Dans les divergences très intéressantes : sa version de Camille et du ménage Desmoulins ne correspond pas du tout à ce que j'imagine, beaucoup plus débauché, en premier (elle utilise dans son roman des histoires qui, à mon avis, sont des rumeurs sans fondement, et néglige explicitement les journaux de Lucile comme pieux mensonges ne contenant que des pensées élevées pour la postérité) mais Camille est tellement bien écrit, infiniment charismatique et charmant et irresponsable, toujours cohérent avec sa figure publique, que vraiment, comment s'en plaindre ? La dynamique entre eux est excellente - et la romance touchante, même si ça a bien mal commencé, genre, Camille qui l'a demandé en mariage pour avoir un prétexte pour essayer de séduire sa mère.
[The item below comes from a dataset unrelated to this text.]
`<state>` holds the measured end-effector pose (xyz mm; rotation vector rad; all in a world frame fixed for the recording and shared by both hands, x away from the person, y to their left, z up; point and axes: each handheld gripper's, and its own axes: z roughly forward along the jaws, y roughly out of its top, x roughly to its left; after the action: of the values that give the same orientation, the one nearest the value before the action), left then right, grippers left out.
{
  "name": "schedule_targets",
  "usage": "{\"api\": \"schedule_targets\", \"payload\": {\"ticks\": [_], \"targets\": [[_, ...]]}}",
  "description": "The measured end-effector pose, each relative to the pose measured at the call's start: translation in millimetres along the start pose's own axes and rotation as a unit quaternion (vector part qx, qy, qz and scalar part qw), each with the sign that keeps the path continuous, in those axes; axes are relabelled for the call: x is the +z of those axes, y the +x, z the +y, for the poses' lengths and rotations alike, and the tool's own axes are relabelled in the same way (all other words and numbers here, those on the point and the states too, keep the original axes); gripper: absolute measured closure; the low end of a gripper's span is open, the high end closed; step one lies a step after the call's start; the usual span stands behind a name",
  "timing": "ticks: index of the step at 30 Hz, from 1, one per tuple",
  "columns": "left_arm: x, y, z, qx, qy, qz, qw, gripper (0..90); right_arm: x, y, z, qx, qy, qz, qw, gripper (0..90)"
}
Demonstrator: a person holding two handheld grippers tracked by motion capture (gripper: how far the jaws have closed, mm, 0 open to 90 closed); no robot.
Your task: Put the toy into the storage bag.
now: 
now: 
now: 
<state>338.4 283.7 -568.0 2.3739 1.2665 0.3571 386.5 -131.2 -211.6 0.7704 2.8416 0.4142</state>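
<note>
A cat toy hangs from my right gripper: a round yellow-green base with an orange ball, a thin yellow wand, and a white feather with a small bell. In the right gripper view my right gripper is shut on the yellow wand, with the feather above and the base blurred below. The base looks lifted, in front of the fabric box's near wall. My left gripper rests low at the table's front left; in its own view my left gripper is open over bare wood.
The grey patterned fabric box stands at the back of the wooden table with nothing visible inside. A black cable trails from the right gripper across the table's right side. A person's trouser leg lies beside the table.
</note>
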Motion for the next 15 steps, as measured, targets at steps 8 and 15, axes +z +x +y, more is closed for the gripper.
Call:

Oh, et la tension sexuelle lourde entre Danton et Lucile d'une part, Danton et Camille d'autre part, est très bien écrite.

Dans les divergences qui m'ont gênée : une insistance à mettre les hébertistes en méchants sans nuances, et - c'est plus personnel - une insistance, pour l'effet tragique, à écrire toutes les amitiés de Robespierre autres que Camille comme toxiques ou insignifiantes. Je comprends qu'on écrive Saint-Just comme très déplaisant, voire en pur méchant, dans un tel cadre, mais il l'est de façon qui lui va mal dans la moitié de ses apparitions. Et surtout l'auteur est très injuste avec les Duplay et ça m'attriste de penser que certains lecteurs n'auront que cette image d'eux, surtout quand elle a tant de personnages secondaires écrits de façon beaucoup plus nuancée à côté.